EXERCISE GOAL
From the entries below, retype only the lines from the one with "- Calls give" through the one with "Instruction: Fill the", exactly as written.

Data entries
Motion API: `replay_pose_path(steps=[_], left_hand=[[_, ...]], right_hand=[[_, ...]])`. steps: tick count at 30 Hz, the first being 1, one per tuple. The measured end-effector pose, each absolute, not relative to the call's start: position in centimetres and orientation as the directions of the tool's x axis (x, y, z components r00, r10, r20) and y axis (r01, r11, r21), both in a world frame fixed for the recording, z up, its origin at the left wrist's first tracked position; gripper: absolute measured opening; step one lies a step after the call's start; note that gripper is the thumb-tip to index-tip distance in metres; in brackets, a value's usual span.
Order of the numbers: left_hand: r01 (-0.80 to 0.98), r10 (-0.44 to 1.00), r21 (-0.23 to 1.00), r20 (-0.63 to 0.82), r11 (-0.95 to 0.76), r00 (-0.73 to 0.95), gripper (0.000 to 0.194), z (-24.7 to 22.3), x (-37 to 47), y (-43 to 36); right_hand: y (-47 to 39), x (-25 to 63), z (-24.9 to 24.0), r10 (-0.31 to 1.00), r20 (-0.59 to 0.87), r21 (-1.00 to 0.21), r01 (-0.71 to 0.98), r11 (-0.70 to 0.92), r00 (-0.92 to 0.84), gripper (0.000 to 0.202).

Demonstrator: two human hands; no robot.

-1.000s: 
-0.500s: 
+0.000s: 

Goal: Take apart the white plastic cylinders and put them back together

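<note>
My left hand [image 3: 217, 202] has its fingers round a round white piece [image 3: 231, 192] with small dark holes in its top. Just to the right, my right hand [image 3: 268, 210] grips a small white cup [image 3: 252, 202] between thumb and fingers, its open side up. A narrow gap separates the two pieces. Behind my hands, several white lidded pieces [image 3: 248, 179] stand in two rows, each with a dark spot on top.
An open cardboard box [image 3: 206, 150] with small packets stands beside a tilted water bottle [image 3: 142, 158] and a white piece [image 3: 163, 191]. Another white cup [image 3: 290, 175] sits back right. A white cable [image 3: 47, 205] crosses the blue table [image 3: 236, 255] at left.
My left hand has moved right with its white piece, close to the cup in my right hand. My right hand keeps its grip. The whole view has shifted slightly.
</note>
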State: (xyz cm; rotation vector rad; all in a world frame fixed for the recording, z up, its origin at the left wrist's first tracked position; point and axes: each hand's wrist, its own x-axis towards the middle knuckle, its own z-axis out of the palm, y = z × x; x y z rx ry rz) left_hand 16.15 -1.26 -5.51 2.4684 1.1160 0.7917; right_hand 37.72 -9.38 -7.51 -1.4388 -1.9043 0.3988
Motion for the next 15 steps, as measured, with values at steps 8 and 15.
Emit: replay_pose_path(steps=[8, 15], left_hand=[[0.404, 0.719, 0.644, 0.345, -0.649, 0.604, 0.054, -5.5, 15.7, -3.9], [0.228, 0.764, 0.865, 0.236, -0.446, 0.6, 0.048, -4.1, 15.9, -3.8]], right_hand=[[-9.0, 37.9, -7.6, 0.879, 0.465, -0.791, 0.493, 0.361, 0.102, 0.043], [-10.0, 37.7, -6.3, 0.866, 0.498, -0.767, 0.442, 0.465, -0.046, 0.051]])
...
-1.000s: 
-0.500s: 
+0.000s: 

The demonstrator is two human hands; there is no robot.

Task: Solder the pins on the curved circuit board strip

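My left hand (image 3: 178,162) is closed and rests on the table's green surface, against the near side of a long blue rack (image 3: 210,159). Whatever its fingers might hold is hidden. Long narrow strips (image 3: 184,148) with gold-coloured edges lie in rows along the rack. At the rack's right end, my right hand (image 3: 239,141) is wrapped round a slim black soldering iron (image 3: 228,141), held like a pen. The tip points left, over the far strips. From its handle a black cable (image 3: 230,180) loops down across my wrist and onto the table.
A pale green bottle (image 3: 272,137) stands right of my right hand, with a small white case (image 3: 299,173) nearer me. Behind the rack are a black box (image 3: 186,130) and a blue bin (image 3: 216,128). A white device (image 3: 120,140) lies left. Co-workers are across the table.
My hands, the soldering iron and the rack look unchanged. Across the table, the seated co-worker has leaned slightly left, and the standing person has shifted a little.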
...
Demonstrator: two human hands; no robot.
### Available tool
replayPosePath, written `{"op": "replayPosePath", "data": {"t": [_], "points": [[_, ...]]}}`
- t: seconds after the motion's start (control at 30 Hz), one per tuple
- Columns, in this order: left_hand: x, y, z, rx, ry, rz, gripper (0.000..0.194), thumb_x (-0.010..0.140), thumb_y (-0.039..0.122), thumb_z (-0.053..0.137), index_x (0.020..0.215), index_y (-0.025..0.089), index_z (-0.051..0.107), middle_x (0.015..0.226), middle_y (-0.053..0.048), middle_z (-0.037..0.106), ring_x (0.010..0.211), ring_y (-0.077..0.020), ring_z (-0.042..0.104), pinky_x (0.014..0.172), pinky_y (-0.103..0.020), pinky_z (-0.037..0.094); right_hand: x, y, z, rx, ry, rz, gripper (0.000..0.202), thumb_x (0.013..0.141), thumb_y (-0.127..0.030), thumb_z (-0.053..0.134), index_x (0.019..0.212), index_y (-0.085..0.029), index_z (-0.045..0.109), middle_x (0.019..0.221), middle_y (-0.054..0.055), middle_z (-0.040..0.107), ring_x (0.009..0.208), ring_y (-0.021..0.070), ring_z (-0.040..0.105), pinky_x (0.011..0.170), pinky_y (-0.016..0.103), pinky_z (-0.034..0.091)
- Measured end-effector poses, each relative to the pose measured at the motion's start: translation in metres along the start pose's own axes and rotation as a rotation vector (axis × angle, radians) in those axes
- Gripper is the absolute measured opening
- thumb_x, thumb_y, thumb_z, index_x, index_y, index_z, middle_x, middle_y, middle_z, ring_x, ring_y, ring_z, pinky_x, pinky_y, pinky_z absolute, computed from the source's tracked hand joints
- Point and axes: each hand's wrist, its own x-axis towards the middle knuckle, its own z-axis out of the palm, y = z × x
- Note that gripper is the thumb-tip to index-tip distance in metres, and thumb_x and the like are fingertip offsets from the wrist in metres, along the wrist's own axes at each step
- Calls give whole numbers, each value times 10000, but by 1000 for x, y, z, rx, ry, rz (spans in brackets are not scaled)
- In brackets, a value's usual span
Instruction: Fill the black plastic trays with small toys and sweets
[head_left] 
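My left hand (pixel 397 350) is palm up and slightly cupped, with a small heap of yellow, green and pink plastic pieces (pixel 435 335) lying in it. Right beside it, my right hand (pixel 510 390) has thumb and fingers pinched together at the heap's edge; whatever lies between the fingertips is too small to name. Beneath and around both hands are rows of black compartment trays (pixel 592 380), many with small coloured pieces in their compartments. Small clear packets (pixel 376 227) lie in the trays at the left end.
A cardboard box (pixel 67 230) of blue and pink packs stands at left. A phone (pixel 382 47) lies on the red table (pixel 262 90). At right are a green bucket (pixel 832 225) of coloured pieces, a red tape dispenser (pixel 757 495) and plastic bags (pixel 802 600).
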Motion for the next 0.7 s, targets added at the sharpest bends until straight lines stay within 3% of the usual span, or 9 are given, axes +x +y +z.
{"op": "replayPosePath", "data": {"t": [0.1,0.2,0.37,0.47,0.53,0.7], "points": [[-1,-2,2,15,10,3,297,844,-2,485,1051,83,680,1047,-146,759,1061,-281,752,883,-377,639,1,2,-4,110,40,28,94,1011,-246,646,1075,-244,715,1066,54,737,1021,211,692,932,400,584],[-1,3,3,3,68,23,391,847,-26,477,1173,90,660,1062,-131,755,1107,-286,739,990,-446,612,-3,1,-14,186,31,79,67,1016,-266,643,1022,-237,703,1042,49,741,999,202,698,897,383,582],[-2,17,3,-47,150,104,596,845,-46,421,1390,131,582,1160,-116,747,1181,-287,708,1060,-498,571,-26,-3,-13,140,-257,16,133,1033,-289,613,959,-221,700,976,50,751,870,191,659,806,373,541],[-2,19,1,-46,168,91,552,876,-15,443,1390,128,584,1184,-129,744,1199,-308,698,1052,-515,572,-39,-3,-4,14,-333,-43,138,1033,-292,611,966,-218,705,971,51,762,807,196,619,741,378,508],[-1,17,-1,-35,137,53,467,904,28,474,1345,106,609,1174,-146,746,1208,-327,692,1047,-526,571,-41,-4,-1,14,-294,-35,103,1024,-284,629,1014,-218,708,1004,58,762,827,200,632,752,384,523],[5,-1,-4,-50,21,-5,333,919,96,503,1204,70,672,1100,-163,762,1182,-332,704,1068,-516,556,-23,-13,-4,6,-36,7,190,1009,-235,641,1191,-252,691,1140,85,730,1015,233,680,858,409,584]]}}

OUTPUT FOR THIS TASK
- Calls give whole numbers, each value times 10000, but by 1000 for x, y, z, rx, ry, rz (spans in brackets are not scaled)
- In brackets, a value's usual span
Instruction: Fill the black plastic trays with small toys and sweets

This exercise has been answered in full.